- _TASK BRIEF_
Produce an exact copy of the first line of the data below and each line after it, please, up to and including the one with "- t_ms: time".

- _DATASET CONTENT_

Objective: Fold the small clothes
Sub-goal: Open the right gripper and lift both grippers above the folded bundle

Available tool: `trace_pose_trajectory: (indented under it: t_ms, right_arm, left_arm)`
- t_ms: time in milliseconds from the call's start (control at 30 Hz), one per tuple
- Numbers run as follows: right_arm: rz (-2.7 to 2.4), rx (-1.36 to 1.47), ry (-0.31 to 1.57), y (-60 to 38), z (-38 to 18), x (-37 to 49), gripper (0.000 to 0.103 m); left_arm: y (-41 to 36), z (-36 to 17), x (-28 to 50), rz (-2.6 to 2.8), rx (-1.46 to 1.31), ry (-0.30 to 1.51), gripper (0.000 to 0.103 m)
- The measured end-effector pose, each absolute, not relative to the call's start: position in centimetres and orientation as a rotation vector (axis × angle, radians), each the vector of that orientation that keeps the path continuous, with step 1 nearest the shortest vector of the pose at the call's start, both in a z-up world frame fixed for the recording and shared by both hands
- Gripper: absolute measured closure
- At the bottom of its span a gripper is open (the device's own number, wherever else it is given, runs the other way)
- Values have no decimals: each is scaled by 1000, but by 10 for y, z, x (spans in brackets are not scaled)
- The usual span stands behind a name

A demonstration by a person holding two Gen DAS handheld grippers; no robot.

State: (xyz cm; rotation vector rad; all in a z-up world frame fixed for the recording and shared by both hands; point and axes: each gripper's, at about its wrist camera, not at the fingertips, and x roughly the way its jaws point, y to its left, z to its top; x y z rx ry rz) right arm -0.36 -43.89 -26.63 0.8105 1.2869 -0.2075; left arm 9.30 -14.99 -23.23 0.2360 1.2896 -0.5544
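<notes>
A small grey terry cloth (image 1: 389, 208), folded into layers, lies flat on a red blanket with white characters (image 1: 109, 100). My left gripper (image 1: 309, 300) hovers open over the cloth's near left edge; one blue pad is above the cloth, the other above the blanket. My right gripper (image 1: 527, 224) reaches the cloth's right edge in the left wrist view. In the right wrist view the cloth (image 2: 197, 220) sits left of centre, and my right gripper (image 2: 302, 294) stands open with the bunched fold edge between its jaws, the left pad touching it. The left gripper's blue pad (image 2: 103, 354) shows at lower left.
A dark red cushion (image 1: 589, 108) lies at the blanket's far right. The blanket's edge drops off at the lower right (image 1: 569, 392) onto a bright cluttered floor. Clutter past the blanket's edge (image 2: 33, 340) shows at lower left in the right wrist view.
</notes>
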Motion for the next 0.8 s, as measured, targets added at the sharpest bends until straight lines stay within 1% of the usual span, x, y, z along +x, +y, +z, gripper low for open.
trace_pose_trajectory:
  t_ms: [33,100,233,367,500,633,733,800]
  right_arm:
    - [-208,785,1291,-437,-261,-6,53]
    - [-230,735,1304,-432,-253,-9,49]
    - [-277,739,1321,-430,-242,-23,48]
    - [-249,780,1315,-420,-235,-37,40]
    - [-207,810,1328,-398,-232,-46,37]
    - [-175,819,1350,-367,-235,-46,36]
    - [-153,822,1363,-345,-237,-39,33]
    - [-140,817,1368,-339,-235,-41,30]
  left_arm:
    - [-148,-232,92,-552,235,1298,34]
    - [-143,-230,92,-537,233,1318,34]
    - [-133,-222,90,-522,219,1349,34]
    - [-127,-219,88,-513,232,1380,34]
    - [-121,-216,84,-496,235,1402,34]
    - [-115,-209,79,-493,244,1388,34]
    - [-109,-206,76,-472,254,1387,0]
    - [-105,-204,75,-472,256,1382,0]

- _WRITTEN RESPONSE_
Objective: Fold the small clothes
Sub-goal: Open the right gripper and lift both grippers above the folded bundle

Available tool: `trace_pose_trajectory: (indented under it: t_ms, right_arm, left_arm)`
- t_ms: time in milliseconds from the call's start (control at 30 Hz), one per tuple

That is the complete output for this exercise.